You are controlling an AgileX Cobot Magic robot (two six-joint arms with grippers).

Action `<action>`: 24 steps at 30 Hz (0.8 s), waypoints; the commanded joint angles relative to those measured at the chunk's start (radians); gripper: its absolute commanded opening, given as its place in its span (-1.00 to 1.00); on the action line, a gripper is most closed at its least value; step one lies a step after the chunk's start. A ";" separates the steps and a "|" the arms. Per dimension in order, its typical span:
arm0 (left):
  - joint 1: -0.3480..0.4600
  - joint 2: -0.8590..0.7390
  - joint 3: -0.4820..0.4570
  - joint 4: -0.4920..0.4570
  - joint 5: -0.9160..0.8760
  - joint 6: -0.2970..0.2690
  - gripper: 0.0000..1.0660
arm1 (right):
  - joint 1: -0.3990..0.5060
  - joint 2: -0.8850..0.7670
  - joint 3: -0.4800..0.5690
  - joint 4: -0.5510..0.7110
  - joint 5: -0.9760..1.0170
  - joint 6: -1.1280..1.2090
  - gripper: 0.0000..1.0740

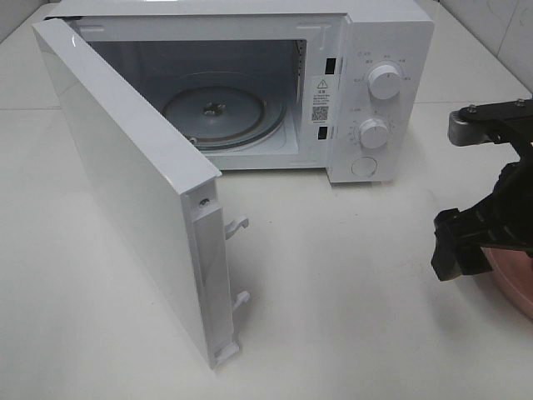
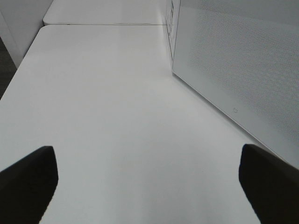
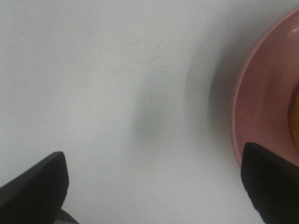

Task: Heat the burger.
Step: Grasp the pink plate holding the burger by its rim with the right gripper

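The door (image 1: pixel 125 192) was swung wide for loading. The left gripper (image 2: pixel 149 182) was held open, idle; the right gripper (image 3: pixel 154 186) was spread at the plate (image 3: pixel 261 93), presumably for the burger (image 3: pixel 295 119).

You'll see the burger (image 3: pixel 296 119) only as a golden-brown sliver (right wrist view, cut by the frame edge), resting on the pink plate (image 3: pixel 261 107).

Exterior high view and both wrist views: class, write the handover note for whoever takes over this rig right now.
Left gripper: open, empty, over the table beside the microwave door.
Right gripper: open, empty, at the rim of the pink plate.
Burger: only a golden sliver shows, on the plate.
Done: door open; glass turntable bare.
To do: put burger inside, shut door, start heating.
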 commanded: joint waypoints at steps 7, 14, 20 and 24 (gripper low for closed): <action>0.004 -0.025 0.000 -0.004 -0.012 -0.006 0.89 | -0.124 0.035 -0.004 -0.023 -0.009 -0.022 0.81; 0.004 -0.025 0.000 -0.004 -0.012 -0.006 0.89 | -0.152 0.112 -0.004 -0.023 -0.061 -0.020 0.77; 0.004 -0.025 0.000 -0.004 -0.012 -0.006 0.89 | -0.152 0.208 -0.004 -0.026 -0.120 -0.018 0.74; 0.004 -0.025 0.000 -0.004 -0.012 -0.006 0.89 | -0.152 0.282 -0.004 -0.053 -0.179 -0.002 0.69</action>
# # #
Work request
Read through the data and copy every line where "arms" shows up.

Response to the task
You are controlling an AgileX Cobot Magic robot (two six-joint arms with grippers).
Action `<action>`: 24 steps at 30 Hz (0.8 s), waypoints; the commanded joint angles relative to those measured at the chunk's start (radians); gripper: its absolute commanded opening, given as its place in its span (-1.00 to 1.00); on the action line, a gripper is most closed at its least value; step one lies a step after the chunk's start. A ";" separates the steps and a "|" the arms. Per dimension in order, its typical span:

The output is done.